WORK TO COMPLETE: Select and reproduce each line of the listing below that bears the string "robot".

BEGIN DATA SHOWN

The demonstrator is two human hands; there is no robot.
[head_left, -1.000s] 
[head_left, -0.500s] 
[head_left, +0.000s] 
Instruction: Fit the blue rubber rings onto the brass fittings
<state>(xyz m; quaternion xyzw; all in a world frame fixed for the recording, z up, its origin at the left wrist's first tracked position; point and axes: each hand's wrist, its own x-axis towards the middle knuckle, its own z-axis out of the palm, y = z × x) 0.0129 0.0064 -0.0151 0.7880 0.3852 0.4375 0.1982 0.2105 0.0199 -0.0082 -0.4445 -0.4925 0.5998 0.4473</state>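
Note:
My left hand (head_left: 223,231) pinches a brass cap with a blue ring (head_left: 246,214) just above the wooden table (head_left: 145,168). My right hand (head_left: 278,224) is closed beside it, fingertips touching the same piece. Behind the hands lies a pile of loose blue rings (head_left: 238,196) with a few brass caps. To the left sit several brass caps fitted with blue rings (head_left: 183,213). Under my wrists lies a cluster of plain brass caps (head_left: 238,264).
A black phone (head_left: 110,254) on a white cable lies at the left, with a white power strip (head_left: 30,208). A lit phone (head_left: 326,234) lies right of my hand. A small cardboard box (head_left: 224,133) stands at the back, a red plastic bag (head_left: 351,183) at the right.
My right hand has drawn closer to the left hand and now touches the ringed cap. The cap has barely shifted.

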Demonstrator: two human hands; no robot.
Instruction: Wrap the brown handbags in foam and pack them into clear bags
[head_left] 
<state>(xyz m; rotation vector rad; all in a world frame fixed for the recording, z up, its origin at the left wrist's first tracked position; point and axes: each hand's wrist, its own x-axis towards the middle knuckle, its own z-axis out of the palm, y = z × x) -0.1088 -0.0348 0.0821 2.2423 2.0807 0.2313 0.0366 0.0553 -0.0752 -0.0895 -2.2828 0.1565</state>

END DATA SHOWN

FINAL ANSWER:
The demonstrator is two human hands; there is no robot.
Demonstrator: two human hands; no robot.

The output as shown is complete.